But to celebrate these stories being out in the world for a year now, I’m publishing a short essay from the book here today. This essay is one I needed to write, and it is still one I love to read again.
To everyone who has purchased, shared, reviewed, or talked about Gluing the Cracks with your people, I could never, ever thank you enough for the kindness you have showed.
And to Cannon, as always, thanks for being the strongest boy I know. Your fight is the hardest, and you keep showing up. So will I.
I almost forgot…
The months before your 3rd birthday, when I would put you down in your crib for a nap and then close the door to your room, stand in the hallway and wait, squinting my eyes to brace for the sound of your forehead hitting the crib rail. Again and again. Four, five, six, ten times. For weeks I ran back into your room to encourage you to stop, but that didn’t help. You would repeat the same amount of hitting when I left again. So I waited outside the door until it stopped, until you closed your eyes and escaped to a place in your dreams where you didn’t need to hit your head. I almost forgot about that.
The summer you were three, and you climbed on top of the furniture to stand on the cable box every day, a dozen times a day. I thought it would break at any time, but I couldn’t seem to keep you off it. I tried being angry, you climbed back on. I tried making it a game, but that made it even more of one to you. And then one day, after months and months of attempts to redirect, to discipline, to distract you from the cable box, you just didn’t climb. I never had to take you down again. I almost forgot about that.
The months during the spring of 2018 when you wouldn’t take a bath. We would wait until the dirt was visible and the smell was so bad that we had no choice but to wash it off, and then your daddy would get in the tub with you and hold you down through your sobs and protests while I washed and scrubbed soapy water all over you as fast as I could. On Memorial Day weekend we brought you swimming at the lake. Neither your dad nor I could remember the last bath you had taken, so we brought soap and a washcloth and while you swam, we made it a game to scrub your arms and legs and hair, and then used lake water to rinse you off. All around us, the evening smelled like grilled hamburgers and barbecue sauce and tangerine body wash. I almost forgot about that.
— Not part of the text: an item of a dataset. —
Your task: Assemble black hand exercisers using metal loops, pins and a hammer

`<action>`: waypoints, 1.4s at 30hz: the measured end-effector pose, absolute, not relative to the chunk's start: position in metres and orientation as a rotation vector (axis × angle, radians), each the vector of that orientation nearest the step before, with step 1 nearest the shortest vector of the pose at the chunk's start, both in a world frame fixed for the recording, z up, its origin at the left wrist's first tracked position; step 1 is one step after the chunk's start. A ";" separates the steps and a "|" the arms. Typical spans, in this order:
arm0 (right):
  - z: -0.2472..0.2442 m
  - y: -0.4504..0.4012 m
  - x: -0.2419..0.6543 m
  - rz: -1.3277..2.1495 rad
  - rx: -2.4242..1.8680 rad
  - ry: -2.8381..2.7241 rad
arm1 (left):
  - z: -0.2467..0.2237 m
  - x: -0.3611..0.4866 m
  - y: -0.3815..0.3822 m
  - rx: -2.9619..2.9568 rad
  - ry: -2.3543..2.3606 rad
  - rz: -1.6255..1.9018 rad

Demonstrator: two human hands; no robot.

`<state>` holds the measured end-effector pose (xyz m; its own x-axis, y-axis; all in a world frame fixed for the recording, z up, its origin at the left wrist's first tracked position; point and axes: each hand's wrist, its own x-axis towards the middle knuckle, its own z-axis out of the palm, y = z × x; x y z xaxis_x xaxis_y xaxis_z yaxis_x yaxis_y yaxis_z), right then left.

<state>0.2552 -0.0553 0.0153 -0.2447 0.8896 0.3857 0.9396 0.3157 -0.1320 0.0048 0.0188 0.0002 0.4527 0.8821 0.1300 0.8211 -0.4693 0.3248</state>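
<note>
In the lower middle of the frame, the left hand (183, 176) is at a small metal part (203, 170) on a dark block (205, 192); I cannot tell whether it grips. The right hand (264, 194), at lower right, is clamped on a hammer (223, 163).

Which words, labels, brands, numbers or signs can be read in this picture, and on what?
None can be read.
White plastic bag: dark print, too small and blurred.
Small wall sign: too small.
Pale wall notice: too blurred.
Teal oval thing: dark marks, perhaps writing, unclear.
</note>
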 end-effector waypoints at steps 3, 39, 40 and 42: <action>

For nearly three years, we used to sneak into your room at night, after you had fallen asleep, to cut your fingernails. You hated having your nails cut so much, and it caused such a violent physical reaction from you to try to force it. We knew we were not hurting you, but it felt like we were. More than once your teachers sent a note home asking us to cut your fingernails, and every time I would feel a twinge of embarrassment and also think oh teacher, you don’t know what you’re asking. So we waited until 11:00pm, sometimes midnight, when you were peacefully asleep. We would slowly open the door and come sit on the side of your bed, using the flashlight on our phones to give us enough light to see your tiny fingernails. And there, in the middle of the night, we could trim your nails and neither one of us would cry. Finally, on a very normal Friday when you were six years old, you let me cut your nails after breakfast, as if we had been doing it that easily all your life. I almost forgot about that.
The nights that you couldn’t fall asleep. Bedtime came, quiet descended on the house as your siblings went off to bed, and that is when your beautiful mind became loud. It wouldn’t let you rest, wouldn’t let you turn off the day, the sounds, or the urges to jump and run and yell. So we turned on Dora the Explorer every night around 9:00pm, and snuggled up on the couch with you in between my right shoulder and the soft couch cushions. You always had a smile on your face when we watched Dora, the familiar sound of her voice and rhythm of her songs were your comfort and your calm in that season. I usually dozed off right there, with you on my chest. We stayed up until 11:00, midnight some nights, until your mind could quiet down, until I could carry you to bed. And then one day, you went to bed, and you stayed. Your mind was calm. I prayed for you, and you smiled. And we didn’t have to fall asleep to hours of Dora anymore. I almost forgot about that.
The months we worked on potty training during therapy. Every 30 minutes, we stopped practicing our pictures and numbers and puzzles, and we would walk down the hall, through the lobby, across the building entrance and into another hallway where the bathroom was located. But on the way, we had to stop at the plastic play slide in the lobby. And run up the stairs near the building entrance. And press the button on the elevator. And touch every number on the vending machine. And then, then you would try to go to the bathroom. On the way back to your therapy room, we did the same routine all over again. Sometimes you wouldn’t leave the elevator, often it took five minutes or more to get you off the stairs, more than once I had to text your sweet therapist to tell her we are still trying to make it back from the bathroom! And she would come meet us with one of your favorite toys or a snack to try to encourage you back to the room. Both of us knew if we forced you, pulled you, tried to carry you against your will, you would be done learning for the morning, too upset and unregulated to recover. So we let you lead, no matter how long it took. Over time, you eventually lost interest in the vending machine, then the elevator, then the stairs, and we simply went to the bathroom at therapy. I almost forgot about that.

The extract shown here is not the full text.